[Records contained in a dataset]
-- Opening Marker --

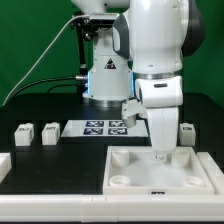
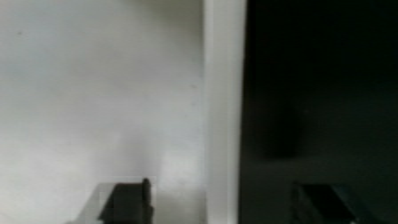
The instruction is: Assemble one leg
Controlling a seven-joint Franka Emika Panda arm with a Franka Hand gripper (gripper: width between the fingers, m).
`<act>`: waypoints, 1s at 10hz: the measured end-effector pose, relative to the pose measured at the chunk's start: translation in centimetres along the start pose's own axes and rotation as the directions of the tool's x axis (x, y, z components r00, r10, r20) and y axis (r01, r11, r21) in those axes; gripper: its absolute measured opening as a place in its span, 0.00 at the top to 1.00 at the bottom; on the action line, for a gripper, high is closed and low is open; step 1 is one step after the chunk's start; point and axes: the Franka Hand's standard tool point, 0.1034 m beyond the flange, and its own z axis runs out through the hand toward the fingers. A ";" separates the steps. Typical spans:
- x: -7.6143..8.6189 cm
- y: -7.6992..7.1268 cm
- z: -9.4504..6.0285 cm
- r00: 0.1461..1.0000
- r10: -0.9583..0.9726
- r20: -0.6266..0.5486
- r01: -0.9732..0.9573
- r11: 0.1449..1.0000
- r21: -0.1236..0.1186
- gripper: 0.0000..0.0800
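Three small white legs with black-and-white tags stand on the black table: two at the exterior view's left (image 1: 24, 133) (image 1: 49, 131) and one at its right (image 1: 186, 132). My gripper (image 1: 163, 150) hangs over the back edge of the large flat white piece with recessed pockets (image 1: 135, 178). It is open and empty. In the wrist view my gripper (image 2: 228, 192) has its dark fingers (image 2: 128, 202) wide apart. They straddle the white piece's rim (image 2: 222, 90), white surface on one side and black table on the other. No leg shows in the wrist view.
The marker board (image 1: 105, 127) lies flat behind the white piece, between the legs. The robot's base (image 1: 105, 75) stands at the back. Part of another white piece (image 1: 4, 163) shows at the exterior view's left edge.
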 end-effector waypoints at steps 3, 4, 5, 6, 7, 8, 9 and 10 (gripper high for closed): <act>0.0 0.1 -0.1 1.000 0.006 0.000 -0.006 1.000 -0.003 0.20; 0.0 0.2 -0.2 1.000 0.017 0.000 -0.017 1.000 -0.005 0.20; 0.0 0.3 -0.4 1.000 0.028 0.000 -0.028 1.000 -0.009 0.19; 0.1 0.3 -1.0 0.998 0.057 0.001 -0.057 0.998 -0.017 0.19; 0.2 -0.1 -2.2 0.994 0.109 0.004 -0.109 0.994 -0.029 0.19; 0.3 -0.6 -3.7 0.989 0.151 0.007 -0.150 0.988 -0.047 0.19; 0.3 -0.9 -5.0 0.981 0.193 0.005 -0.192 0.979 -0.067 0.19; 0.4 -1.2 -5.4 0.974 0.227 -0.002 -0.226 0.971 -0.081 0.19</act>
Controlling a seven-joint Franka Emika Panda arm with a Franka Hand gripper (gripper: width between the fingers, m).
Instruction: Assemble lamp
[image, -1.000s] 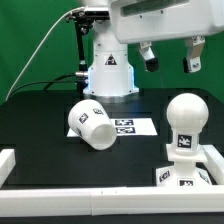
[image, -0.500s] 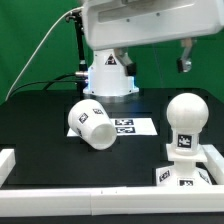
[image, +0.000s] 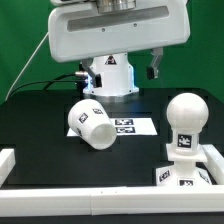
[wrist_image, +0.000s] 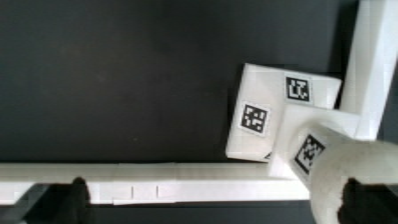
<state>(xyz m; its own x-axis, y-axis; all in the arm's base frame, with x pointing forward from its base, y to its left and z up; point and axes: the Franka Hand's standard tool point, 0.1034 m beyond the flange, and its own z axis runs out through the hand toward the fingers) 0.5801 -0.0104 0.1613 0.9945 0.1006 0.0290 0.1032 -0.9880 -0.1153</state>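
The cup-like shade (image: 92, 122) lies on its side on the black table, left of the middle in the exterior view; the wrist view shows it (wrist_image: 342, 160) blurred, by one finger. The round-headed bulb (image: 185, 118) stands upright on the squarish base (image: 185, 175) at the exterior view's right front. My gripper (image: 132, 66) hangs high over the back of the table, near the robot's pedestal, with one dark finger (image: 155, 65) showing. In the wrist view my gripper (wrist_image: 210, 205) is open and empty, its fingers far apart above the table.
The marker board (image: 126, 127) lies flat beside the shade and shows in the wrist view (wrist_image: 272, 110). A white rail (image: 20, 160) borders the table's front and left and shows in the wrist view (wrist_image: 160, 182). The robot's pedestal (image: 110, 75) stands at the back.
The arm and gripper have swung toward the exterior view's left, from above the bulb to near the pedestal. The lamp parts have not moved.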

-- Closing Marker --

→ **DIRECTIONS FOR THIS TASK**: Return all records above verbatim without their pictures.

→ **ANSWER FOR THIS EXERCISE**:
The instruction is: Assemble one leg
Controlling a seven-joint Franka Emika Panda arm with a Franka Hand gripper (gripper: width between the fingers, m).
`<act>`: waypoints, 1s at 10hz: the measured end-effector pose, relative to the pose measured at the chunk's start: translation in centimetres along the start pose's own axes and rotation as the directions of the tool's x axis (x, y, z components r00, r10, r20) and y axis (r01, r11, r21) in those axes; gripper: its absolute measured opening as a place in its span, 0.00 at the top to 1.00 at the bottom; on the action line, for a gripper, high is closed and low is open; step 1 is one step after the chunk's start; point and axes: the Franka Hand's standard tool point, 0.1034 m beyond the flange, and its own z axis runs out through the hand toward the fingers. A ";" separates the steps. Typical spans:
- x: -7.6143..8.6189 cm
- y: -7.6992..7.1268 cm
- z: -9.4504..6.0285 cm
- r00: 0.1461..1.0000
- r10: -0.9583..0.9726
- r20: -0.6266..0.5486
- r01: -0.9732..0.9573
- r11: 0.1449..1.0000
- r21: -0.1236..0.1186
- gripper: 0.0000..0.0800
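Three small white legs with black-and-white tags stand on the black table: two at the exterior view's left (image 1: 24, 133) (image 1: 49, 131) and one at its right (image 1: 186, 132). My gripper (image 1: 163, 150) hangs over the back edge of the large flat white piece with recessed pockets (image 1: 135, 178). It is open and empty. In the wrist view my gripper (image 2: 228, 192) has its dark fingers (image 2: 128, 202) wide apart. They straddle the white piece's rim (image 2: 222, 90), white surface on one side and black table on the other. No leg shows in the wrist view.
The marker board (image 1: 105, 127) lies flat behind the white piece, between the legs. The robot's base (image 1: 105, 75) stands at the back. Part of another white piece (image 1: 4, 163) shows at the exterior view's left edge.
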 end-effector waypoints at steps 3, 4, 5, 6, 7, 8, 9 and 10 (gripper high for closed): <act>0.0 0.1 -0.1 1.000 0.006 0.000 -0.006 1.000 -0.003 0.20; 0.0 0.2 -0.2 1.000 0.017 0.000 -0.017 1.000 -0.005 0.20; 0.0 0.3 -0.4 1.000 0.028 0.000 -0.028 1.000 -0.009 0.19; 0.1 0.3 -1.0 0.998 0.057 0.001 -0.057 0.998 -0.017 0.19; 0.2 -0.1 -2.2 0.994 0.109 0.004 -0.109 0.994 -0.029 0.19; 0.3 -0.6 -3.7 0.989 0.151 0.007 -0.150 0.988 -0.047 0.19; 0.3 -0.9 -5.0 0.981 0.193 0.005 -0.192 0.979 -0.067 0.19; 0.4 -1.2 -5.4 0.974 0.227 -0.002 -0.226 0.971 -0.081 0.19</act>
Controlling a seven-joint Franka Emika Panda arm with a Franka Hand gripper (gripper: width between the fingers, m).
Instruction: Assemble lamp
[image, -1.000s] 
[image, -0.500s] 
[image, +0.000s] 
[wrist_image, +0.000s] 
<state>(xyz m; its own x-axis, y-axis; all in the arm's base frame, with x pointing forward from its base, y to its left and z up; point and axes: the Franka Hand's standard tool point, 0.1034 m beyond the flange, and its own z axis runs out through the hand toward the fingers) 0.5801 -0.0104 0.1613 0.9945 0.1006 0.0290 0.1032 -0.9880 -0.1153</state>
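The cup-like shade (image: 92, 122) lies on its side on the black table, left of the middle in the exterior view; the wrist view shows it (wrist_image: 342, 160) blurred, by one finger. The round-headed bulb (image: 185, 118) stands upright on the squarish base (image: 185, 175) at the exterior view's right front. My gripper (image: 132, 66) hangs high over the back of the table, near the robot's pedestal, with one dark finger (image: 155, 65) showing. In the wrist view my gripper (wrist_image: 210, 205) is open and empty, its fingers far apart above the table.
The marker board (image: 126, 127) lies flat beside the shade and shows in the wrist view (wrist_image: 272, 110). A white rail (image: 20, 160) borders the table's front and left and shows in the wrist view (wrist_image: 160, 182). The robot's pedestal (image: 110, 75) stands at the back.
The arm and gripper have swung toward the exterior view's left, from above the bulb to near the pedestal. The lamp parts have not moved.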

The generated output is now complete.